Alles, was sie sagte, als er das Krankenhaus verließ, in dem Rosie in einen tiefen, friedlichen Schlaf gefallen war, war: »Brr, nur ruhig, mein Schatz.« Dann küßte sie ihn.
Er war nicht gerade triumphierend losgezogen, aber mit einem glühenden Gefühl der Rechtschaffenheit, das aus dem Sieg in einer hitzigen Moraldebatte entbrennt.

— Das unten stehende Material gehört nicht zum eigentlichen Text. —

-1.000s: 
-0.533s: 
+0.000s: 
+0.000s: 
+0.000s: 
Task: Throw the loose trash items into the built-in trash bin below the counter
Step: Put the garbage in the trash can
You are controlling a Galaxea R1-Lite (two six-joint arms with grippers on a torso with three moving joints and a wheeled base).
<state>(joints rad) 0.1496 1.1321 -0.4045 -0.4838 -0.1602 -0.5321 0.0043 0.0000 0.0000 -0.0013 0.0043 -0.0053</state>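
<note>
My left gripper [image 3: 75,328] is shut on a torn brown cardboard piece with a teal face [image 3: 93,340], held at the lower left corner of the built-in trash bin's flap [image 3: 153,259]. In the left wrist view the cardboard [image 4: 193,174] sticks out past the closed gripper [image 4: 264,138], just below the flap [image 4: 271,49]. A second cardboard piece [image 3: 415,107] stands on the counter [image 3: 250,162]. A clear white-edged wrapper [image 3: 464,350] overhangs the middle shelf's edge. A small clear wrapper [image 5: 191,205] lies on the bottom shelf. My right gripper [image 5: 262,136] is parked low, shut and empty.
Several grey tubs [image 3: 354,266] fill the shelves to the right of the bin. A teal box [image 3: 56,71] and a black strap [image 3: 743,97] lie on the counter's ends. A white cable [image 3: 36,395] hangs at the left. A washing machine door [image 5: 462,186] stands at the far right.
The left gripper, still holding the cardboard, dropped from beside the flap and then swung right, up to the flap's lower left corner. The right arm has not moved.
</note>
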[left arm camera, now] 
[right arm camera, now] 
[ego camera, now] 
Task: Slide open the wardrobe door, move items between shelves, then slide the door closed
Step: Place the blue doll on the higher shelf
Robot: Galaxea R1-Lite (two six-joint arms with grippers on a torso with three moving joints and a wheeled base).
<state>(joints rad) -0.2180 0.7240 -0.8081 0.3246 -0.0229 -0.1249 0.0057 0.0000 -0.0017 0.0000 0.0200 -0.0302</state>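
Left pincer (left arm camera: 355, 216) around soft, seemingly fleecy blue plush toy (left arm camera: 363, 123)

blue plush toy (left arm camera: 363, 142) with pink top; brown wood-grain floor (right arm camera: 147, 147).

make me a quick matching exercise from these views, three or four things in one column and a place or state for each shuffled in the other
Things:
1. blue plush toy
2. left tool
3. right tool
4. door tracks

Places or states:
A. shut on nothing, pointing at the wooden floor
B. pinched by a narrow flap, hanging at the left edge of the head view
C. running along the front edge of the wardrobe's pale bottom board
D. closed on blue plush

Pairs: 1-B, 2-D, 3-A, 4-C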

Doch nun, als er vor der Tür von Hausnummer 41 stand, kam es ihm plötzlich – und nicht zum erstenmal – so vor, als habe Ellie, die zwar nicht in jeder Hinsicht recht hatte, immerhin recht genug, um den Sieg nach Punkten errungen zu haben.
Es war verrückt. Nun ja, angesichts der notwendigen Ermittlungen im Falle eines toten Mädchens war es nicht ganz und gar verrückt, aber die Art und Weise es anzugehen, war wohl ziemlich daneben.
Er trat einen Schritt zurück und hätte wieder fortgehen können oder auch nicht, er würde es nie erfahren, denn in diesem Moment öffnete sich die Tür, und er stand Inger Sandel gegenüber.
Sie waren sich noch nie begegnet, aber er erkannte sie aufgrund des Fotos in der »Post«, die er noch immer in seiner Aktentasche hatte.
Sie fragte: »Ja, bitte?«
»Hallo. Ich bin Detective Chief Inspector Pascoe.«
»Mr. Wulfstan ist mit Elizabeth bereits nach Danby gefahren, aber Chloe ist noch hier, falls Sie mit ihr sprechen wollen.«
»Warum nicht?« erwiderte er, obwohl ihm schon Gründe einfielen.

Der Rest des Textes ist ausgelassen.